§ **Your objective**: Repeat verbatim, and only, the lines of the data below, beginning at the line that contains "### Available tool" and stopping after the line that contains "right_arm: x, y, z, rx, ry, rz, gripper".

§ **Material provided**:
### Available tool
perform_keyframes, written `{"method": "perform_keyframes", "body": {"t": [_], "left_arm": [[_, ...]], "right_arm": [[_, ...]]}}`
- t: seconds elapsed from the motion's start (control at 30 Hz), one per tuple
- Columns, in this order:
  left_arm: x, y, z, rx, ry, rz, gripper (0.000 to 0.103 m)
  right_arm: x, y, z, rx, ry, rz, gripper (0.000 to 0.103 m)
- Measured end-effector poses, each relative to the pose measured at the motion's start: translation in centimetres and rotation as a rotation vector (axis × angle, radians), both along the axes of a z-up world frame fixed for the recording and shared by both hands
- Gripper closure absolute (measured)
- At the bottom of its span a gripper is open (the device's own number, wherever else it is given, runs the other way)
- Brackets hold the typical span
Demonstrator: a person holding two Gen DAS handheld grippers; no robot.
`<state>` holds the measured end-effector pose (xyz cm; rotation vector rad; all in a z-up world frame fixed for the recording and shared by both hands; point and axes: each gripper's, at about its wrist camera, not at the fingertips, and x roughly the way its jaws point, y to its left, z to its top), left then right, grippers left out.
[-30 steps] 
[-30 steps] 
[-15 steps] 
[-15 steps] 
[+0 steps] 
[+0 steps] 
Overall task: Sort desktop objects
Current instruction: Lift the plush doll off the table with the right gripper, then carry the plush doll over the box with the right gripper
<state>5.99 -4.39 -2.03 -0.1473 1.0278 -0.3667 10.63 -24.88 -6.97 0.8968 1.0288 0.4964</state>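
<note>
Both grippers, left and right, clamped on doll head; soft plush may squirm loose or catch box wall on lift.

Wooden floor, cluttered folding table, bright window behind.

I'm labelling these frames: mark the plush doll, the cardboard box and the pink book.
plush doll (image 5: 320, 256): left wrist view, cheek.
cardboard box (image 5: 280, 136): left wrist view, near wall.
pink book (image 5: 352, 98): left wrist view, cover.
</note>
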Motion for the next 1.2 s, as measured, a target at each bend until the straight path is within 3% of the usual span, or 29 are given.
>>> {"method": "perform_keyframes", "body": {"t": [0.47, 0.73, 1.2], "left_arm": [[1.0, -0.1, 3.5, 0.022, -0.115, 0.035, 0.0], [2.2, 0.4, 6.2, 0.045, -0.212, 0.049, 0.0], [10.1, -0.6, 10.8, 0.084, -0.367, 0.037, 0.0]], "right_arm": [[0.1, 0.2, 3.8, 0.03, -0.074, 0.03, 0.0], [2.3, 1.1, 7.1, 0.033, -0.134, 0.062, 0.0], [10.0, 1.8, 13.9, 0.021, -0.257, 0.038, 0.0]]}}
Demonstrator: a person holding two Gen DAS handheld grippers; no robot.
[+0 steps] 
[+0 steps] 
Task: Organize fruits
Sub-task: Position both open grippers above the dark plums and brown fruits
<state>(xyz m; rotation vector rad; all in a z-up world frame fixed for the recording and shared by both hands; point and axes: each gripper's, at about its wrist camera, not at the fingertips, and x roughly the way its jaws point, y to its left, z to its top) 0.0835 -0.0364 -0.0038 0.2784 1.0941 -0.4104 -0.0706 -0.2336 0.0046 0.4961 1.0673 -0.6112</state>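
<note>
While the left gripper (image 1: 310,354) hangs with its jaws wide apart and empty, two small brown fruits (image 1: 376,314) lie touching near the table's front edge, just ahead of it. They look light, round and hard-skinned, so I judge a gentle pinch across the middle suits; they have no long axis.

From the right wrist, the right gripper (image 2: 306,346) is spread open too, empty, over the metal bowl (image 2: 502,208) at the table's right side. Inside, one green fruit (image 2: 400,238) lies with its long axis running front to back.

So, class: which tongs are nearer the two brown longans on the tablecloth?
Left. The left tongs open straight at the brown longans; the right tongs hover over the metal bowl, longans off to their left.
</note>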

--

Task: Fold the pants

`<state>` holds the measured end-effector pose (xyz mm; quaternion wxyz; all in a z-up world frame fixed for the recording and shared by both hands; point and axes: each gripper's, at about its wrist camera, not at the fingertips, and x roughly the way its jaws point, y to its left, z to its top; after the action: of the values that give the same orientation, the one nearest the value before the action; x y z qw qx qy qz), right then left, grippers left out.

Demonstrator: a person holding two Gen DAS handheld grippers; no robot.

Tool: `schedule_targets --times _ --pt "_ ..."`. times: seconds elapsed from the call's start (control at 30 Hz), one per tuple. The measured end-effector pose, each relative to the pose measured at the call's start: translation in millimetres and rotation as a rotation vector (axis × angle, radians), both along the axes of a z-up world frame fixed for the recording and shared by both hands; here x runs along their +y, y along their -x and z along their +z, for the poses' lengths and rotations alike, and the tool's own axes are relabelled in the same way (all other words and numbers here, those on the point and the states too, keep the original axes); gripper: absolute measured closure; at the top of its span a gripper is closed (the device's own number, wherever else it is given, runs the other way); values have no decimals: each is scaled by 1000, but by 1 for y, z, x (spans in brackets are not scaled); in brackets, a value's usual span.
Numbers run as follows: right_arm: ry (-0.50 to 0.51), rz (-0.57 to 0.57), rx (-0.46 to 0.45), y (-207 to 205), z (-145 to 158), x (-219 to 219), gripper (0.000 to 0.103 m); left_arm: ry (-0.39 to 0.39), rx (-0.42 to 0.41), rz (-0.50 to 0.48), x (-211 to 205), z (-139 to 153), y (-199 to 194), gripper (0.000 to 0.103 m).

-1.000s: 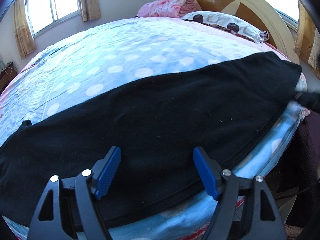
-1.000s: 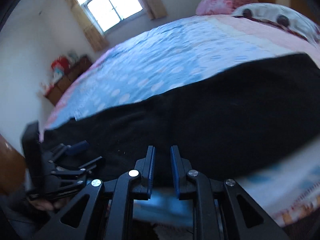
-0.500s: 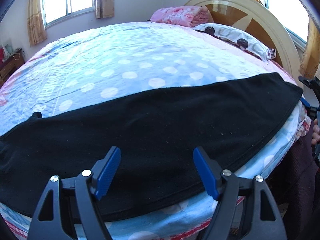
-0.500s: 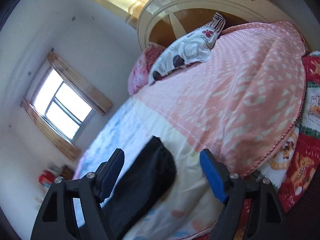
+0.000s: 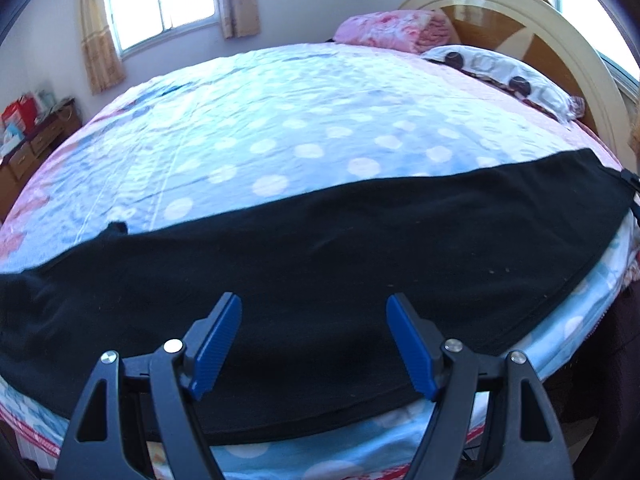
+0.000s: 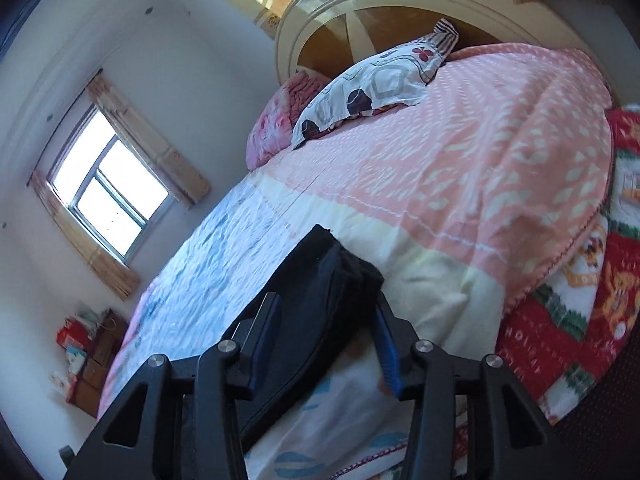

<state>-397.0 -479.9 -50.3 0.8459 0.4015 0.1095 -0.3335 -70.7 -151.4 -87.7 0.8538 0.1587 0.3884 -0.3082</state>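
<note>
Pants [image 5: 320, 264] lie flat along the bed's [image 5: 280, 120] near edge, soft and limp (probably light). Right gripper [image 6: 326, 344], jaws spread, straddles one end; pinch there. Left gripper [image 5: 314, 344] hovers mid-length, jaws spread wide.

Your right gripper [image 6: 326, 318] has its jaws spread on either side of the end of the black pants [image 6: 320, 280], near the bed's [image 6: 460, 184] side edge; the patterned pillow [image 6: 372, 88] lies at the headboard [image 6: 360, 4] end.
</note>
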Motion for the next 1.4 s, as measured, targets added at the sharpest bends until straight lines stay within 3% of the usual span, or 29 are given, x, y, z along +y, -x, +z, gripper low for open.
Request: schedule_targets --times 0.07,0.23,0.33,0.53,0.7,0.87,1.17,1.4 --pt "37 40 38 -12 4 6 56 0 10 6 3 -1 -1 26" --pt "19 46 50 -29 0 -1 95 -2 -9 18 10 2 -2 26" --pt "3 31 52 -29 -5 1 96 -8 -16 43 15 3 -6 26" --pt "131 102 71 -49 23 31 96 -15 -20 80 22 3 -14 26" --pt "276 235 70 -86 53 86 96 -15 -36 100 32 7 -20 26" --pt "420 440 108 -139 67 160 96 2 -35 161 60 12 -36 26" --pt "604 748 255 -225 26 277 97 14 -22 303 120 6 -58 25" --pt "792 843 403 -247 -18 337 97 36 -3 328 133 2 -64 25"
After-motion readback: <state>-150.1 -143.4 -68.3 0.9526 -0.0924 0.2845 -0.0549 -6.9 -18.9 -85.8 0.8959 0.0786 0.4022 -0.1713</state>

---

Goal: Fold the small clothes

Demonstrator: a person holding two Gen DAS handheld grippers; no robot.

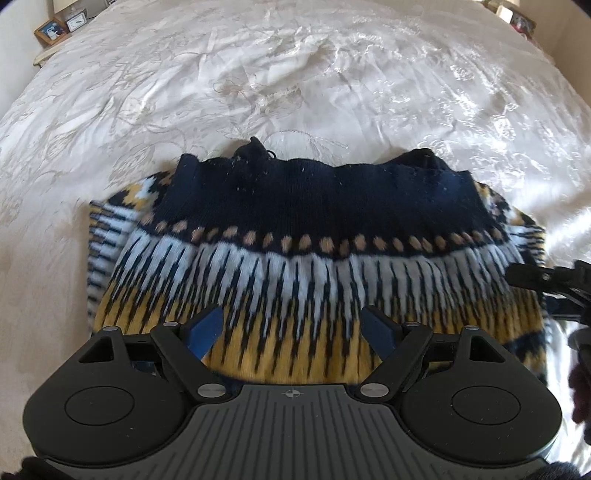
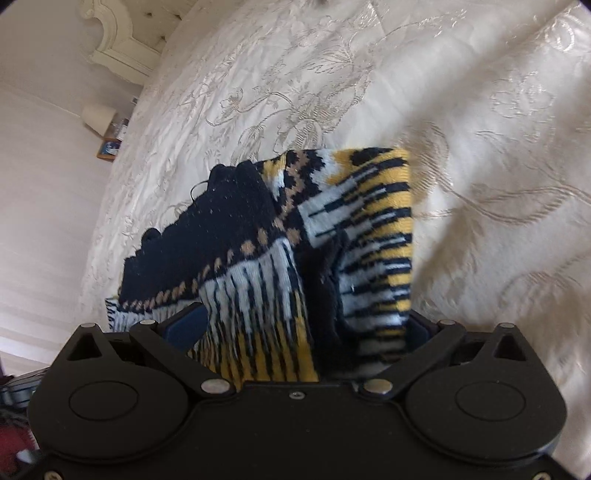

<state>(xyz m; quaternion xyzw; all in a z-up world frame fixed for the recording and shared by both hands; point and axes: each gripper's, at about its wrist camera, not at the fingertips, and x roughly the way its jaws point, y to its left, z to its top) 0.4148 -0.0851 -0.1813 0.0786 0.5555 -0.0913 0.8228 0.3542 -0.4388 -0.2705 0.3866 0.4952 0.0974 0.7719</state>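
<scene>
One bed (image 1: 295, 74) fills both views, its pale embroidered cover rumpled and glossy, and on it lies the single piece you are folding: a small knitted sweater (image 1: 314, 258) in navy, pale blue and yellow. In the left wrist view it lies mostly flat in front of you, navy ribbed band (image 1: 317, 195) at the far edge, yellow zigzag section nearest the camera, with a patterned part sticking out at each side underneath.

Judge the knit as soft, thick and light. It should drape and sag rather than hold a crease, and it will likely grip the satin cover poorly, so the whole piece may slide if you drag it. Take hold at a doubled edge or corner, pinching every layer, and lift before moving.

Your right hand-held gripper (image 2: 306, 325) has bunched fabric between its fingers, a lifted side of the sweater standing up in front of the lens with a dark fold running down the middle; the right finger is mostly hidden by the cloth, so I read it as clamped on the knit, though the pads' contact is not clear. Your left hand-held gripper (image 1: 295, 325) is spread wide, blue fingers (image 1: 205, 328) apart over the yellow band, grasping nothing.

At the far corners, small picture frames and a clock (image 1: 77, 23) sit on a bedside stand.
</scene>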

§ **Exercise response**:
### Available tool
perform_keyframes, written `{"method": "perform_keyframes", "body": {"t": [_], "left_arm": [[_, ...]], "right_arm": [[_, ...]]}}`
- t: seconds elapsed from the motion's start (control at 30 Hz), one per tuple
- Columns, in this order:
  left_arm: x, y, z, rx, ry, rz, gripper (0.000 to 0.103 m)
  right_arm: x, y, z, rx, ry, rz, gripper (0.000 to 0.103 m)

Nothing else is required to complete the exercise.